Me: “Thank you! Have a good day.”

This morning, a few weeks since the last time, my dog, unfortunately, peed on his bed. Fortunately, it was an ugly, large, and heavy armchair-without-legs-thingy the old tenants had left that I disliked and wanted to throw away anyway, but since my dog had claimed it I had been forced to keep it.

I didn’t want to put it in my car since it was covered in dog pee. So, after some huffing and puffing, I managed to get it in a wheelbarrow, and off I went.

The worker laughed when he saw me. He told me to park my vehicle next to the grey bin and helped me hoist the monstrosity into it.

Worker: “I should have gotten a picture of you so I could show my shift manager that people come to deliver waste in many ways, even with a wheelbarrow!”

He also didn’t charge me anything this time either, for the way I came in. I thanked him again, wished him a good day, and off I went with the wheelbarrow.

Help Us Help You. Please.

, , | Right | March 1, 2022

I’m talking with a customer who has made an online order with us. This order is delivered in three parcels, but they are missing one of the articles/parcels.

Me: “All right, could you tell me which article you are missing?”

Customer: “Yes, it’s a handbag.”

I checked the order, and guess what? The customer had only handbags.
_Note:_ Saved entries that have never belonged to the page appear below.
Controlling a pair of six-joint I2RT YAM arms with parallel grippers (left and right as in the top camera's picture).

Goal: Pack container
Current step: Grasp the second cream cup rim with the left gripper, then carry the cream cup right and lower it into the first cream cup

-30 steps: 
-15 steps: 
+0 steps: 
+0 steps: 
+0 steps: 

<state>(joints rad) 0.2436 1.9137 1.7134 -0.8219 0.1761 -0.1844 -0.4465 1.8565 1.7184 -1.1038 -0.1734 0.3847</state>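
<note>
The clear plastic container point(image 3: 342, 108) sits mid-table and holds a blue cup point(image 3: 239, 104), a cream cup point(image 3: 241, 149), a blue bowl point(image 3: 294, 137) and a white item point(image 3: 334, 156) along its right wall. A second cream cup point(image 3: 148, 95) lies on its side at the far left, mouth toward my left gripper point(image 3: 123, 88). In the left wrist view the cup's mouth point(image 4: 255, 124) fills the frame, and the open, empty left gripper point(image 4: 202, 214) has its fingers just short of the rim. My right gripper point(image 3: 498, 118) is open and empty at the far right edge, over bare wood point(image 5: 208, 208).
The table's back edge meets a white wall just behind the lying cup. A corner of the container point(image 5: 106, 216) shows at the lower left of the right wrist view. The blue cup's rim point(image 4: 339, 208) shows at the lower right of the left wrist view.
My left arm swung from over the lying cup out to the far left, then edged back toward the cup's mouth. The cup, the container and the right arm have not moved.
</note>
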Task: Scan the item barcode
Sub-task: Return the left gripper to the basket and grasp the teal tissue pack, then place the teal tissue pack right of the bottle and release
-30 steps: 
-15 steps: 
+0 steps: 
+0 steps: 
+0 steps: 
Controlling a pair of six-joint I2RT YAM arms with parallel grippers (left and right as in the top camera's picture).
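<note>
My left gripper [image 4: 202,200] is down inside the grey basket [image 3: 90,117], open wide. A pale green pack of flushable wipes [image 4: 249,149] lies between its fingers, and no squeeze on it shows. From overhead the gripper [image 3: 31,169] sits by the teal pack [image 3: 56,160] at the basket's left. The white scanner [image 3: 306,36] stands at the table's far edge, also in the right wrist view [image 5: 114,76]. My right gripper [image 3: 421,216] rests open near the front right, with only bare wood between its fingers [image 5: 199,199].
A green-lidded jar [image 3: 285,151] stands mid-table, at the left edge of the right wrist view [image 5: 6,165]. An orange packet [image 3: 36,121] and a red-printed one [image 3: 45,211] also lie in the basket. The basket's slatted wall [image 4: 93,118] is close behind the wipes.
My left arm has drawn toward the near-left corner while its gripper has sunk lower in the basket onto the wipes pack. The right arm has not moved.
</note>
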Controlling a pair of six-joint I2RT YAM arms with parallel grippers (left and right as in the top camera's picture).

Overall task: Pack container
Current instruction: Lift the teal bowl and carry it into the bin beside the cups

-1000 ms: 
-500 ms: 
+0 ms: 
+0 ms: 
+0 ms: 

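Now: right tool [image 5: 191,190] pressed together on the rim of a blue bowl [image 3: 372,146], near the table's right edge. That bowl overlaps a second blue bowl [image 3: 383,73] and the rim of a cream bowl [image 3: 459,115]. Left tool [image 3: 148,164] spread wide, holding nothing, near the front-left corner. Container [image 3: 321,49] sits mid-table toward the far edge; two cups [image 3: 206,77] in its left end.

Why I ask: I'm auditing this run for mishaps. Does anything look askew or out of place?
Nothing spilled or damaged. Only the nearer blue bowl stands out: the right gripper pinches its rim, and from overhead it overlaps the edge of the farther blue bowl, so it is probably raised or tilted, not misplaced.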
Close to ten of them. They didn’t know which brand or price.

We did figure it out, but still, please be prepared with needed information when calling customer service for help.

What The F*** Is Wrong With That Worker?!

, , , , , | Working | February 4, 2022

I work for an online store that sells to most of Europe. Since my department is having very slow times right now, we are also helping with customer service in the UK, answering emails.

During one slow evening, my coworker gets this surprising email from a customer.

Customer: “I want to delete my account. After I got a bottle of stale urine with my last order, I do not dare to order anything else from you.”

My coworker and I are shocked, to say the least. We have a hard time believing that this actually happened. But a small investigation into older cases shows that the customer did indeed receive a water bottle filled to the brim with urine in the last parcel. The customer sent a picture to show it. 

There was an investigation started in the older case, and they figured out what warehouse the parcel was shipped from. The worker pulling that “prank” is most likely not going to keep their job for long.

The first customer was understandably very angry about this. The other workers at the UK team had did their best to deescalate the case — a mission impossible in action — but one of the workers most likely didn’t pay too much attention, since they sent a voucher and wrote at the end of the email:

Worker: “We look forward to welcoming you back in the future should you decide to shop with us again.”

Would you be surprised that the customer exploded in the next email? They did get their order fully refunded — the absolute minimum of action to be done.

At that point, I was very happy that my coworker got the easiest part of the job: delete the customer’s account.